Clochers et minarets au regard de la simple raison.

 

 

On fait beaucoup de bruit autour de la votation suisse interdisant l’édification de minarets sur les nouvelles mosquées. Et chacun y va de sa querelle. Et chacun, intégriste ou tolérant, prêche pour sa paroisse ou se réclame de la laïcité : celle qui tolère tout comme celle qui refuse tout. Des clochers et des minarets, ni clocher ni minaret, ou l’un sans l’autre et l’autre sans l’un. Bref, on est en plein irrationnel.

 

Il faudrait peut-être se demander quelle est la finalité de ces érections, quelle sont leurs fonctions. La première finalité est de diffusion de l’appel à la prière pour des fidèles qui n’ont pas, qui n’avaient pas d’autre repère, et ce dans une société homogène ou majoritaire dans ses rites. La seconde est de localisation, de désignation du lieu de rassemblement pour la prière.

 

Aujourd’hui il y a des panneaux signalétiques, et chacun a sa montre.

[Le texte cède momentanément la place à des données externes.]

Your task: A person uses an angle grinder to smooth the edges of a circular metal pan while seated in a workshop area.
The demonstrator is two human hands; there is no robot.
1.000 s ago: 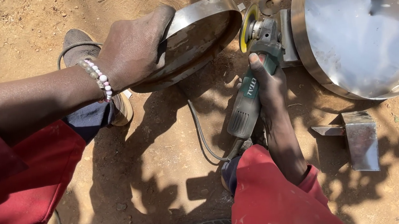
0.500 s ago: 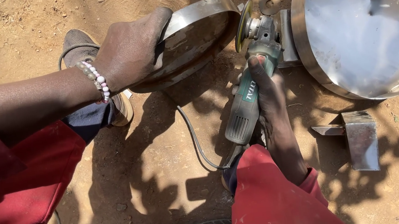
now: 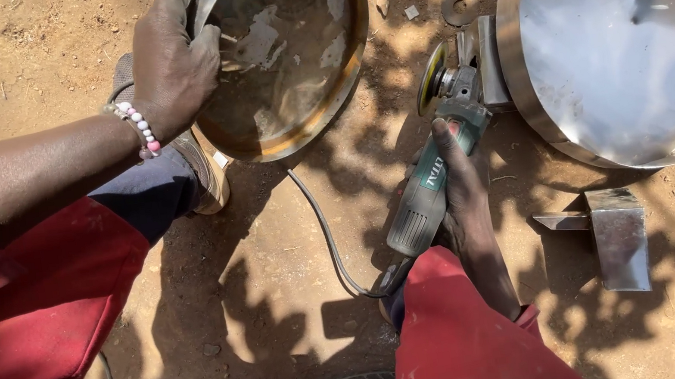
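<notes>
From the head camera, the person's left hand is wrapped over the rim of a round, shallow steel pan, fingers curled tightly on its left edge, tilting it so the hollow inside faces up. The pan is held just above the sandy ground, over the person's shoe. A beaded bracelet sits on that wrist.

The right hand is closed around the green-grey body of an angle grinder, with the forefinger stretched along its top. The grinder's yellowish disc stands apart from the pan, close to a small metal bracket at the rim of a much larger steel dish on the right. Its black cord loops down over the ground toward the red sleeves.

As a judgement, the work on the pan looks part done: the disc is off the metal and the pan is turned up as if for a check. Its rim shows a rusty orange band along the lower edge, while the inside is mottled, with dull brown patches beside brighter, reflective ones. So some cleaning or smoothing seems left.

A loose folded steel piece lies on the ground to the right.
</notes>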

En outre les fidèles soucieux de se rendre à l’heure dite au lieu dit sont fort loin d’être majoritaires dans nos sociétés. Et le principe de respect des libertés incite à ne pas imposer à autrui ses propres règles.

 

Quelle est la contrainte la moins contraignante : tout imposer à tous ou ne rien imposer à quiconque ?

 

Le passé existe, les monuments anciens aussi témoins d’une ancienne foi. L’héritage n’est pas à effacer, ni les châteaux, ni les abbayes, ni les pyramides, ni les obélisques, pas plus que les églises et les mosquées[1]. Et si la foi est toujours vivante, elle ne perd rien de sa vigueur, de sa ferveur, à respecter l’autre. C’est pourquoi cette votation suisse n’est pas scandaleuse, à moins, - ce qui est malheureusement très probable – qu’elle ne signifie un ostracisme qui n’ose pas dire son nom envers l’Islam, qui lui-même n’est sans doute pas exempt de toute arrière pensée : esprit de revanche sur l’Occident dominateur et sûr de lui, et certitude d’être le sceau de la révélation.

 

Conclusion ? Que les autorités en charge du bien public et de la tranquillité des citoyens prennent la même mesure pour tous les cultes. Dans cet esprit, on peut toutefois accepter que les horloges de nos mairies sonnent l’heure, qui est la même pour tous…

 

 

01 – XII – 2009.

Pierre Le Baut.



[1] Petite question en passant : pourquoi les synagogues n’ont-elles pas de signe extérieur pointé vers le ciel ? Sans doute parce qu’elles sont conçues avant tout pour abriter l’Arche sainte qui contient les rouleaux de la Torah. Peut prétendre au titre de synagogue toute pièce où peuvent se rassembler dix hommes pour prier et étudier.